I'm considering rebuilding the Camry's battery with these new modules and then piecing together a functioning pack for the Prius using the stock modules from the two cars. It doesn't make a ton of sense to drop ~$2k into a car with 205k miles, but I figure if anything happens to the Camry, I can just swap the new modules into the Prius or pick up a Camry with a dead battery. I would be a few modules short if I did it the other way around and got the new modules for the Prius and then had to put them in the Camry.
I mentioned I have no experience with the BeeMax cells, but I have approximately 13 months of experience with the linked supplier's battery. I purchased a second hand pack from a hybrid service provider. At the time, it was around 4 months old and had about 4K miles on it, and it had sat for about 2 months before I obtained it. It is my understanding that it is one of the first, if not THE first, batteries he sold.

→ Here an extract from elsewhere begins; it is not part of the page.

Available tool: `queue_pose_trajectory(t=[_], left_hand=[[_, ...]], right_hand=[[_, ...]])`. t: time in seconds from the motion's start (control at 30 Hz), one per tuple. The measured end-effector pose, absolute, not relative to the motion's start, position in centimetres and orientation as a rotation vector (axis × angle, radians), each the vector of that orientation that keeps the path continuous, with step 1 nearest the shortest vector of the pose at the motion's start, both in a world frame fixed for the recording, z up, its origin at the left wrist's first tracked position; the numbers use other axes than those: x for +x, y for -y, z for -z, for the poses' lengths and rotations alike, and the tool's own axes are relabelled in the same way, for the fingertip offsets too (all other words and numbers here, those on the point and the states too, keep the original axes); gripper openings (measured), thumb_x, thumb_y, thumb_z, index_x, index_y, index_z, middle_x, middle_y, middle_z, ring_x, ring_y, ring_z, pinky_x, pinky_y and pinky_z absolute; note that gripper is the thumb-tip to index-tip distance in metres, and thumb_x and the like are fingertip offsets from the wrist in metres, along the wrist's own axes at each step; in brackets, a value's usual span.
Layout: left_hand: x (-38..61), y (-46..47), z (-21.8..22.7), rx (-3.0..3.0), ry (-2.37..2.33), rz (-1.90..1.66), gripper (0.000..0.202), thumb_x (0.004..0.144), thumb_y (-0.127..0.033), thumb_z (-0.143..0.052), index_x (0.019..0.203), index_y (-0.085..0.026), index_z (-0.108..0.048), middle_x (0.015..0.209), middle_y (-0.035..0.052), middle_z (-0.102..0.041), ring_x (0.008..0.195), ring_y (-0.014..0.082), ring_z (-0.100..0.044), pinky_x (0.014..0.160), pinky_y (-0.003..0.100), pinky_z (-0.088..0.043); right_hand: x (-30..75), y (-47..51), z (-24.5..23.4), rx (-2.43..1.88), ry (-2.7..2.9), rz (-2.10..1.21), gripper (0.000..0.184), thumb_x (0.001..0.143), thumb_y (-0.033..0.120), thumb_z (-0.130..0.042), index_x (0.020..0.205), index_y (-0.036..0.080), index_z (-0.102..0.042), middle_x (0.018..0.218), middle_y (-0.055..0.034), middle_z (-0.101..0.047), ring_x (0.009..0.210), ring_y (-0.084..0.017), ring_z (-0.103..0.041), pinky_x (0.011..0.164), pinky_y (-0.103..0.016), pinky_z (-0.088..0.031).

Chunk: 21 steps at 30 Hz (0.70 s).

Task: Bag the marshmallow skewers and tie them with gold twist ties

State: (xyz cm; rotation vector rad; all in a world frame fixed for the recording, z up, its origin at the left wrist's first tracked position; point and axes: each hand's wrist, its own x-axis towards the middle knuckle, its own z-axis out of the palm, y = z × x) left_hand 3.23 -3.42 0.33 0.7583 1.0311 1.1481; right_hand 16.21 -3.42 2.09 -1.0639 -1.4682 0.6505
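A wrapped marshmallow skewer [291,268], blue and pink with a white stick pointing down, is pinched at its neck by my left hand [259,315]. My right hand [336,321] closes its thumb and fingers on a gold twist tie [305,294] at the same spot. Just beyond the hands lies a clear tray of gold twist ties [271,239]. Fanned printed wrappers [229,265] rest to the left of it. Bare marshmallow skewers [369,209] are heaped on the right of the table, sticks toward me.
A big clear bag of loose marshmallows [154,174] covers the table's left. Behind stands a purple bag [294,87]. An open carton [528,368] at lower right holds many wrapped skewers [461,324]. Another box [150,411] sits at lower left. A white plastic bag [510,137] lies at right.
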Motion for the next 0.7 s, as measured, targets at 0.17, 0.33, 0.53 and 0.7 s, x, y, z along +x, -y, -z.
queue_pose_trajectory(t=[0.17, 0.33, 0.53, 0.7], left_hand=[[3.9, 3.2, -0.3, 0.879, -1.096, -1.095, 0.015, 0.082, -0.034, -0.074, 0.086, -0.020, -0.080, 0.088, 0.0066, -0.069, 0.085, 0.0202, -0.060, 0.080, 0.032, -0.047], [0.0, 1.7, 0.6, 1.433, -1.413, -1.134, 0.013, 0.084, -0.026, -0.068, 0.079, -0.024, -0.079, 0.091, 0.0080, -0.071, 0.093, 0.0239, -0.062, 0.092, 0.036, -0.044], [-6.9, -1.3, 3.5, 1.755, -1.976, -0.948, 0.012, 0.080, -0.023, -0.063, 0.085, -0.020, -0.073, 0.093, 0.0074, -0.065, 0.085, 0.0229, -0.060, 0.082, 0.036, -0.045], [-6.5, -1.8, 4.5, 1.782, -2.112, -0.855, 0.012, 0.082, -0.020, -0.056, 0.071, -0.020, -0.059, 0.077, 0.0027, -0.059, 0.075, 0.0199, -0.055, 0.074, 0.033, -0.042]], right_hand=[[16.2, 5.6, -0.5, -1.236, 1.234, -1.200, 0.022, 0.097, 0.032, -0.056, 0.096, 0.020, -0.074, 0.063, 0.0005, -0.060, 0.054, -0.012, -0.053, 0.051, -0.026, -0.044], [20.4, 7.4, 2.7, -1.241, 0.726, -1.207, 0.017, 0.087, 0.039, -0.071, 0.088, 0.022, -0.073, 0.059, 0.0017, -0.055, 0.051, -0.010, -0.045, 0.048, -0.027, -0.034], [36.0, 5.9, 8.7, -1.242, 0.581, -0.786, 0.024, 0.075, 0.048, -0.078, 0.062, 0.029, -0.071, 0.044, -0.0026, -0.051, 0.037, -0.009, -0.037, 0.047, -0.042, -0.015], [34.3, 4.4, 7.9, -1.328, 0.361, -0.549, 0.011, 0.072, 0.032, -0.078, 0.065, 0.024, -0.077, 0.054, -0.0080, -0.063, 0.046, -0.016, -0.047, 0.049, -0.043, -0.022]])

I conducted testing on the modules prior to installation. They all tested at about 6300 vs. 6500mAh of rated capacity. This is comparable what I see on very good used modules from mild to moderate climates. For Phoenix-only batteries, 10+ year old modules with 150K+ miles can yield about 5500 after reconditioning.

I installed the pack in mid-June of 2018. Of particular note was the wild discrepancies in internal resistance. There was a 0.007Ω spread, e.g., .024-.031. New Toyota batteries have a 0.000 spread, and an original Toyota battery typically has no significant spread (.000 - .002) except for any blocks with failed cells. Approximately 4 months later, I conducted a capacity test via Techstream and noted a 40% decrease in capacity.

At the 13 month mark in it's second Phoenix summer, it is performing worse than the worn-out reconditioned battery I removed to install it. When I have time, I plan to pull it, test the individual modules and report comprehensive results.

My biggest concern has been cooling. I recently conducted an experiment where I checked back every 10 minutes after shut down. At the time I turned the car off, the battery was at about 130F. One the 3rd or 4th trip back, I saw temperatures above 150F. This indicates that the core of the thick D cell is MUCH hotter than the surface where the probe is mounted.

On "D" cells in general, the reliability of the Honda cells, the premium "D" cells made by Panasonic vs. Chinese-made cells, has been notably inferior to the Toyota prismatic module. I have a lot of personal experience with Panasonic made Honda "D" cells.

The Honda data suggests that "D" cells are inferior in general, and my experience suggests that "D" cells in a Prius in a hot environment are inferior to Toyota prismatic modules by a large degree.

Aside from this experiment, I would never consider kits from that manufacturer for use in anything but a very mild climate.

Additionally, while the individual sub-packs are interchangeable, the supporting hardware is not. You can't take one for a Camry and put it in a Prius. The cables and harnesses are not interchangeable.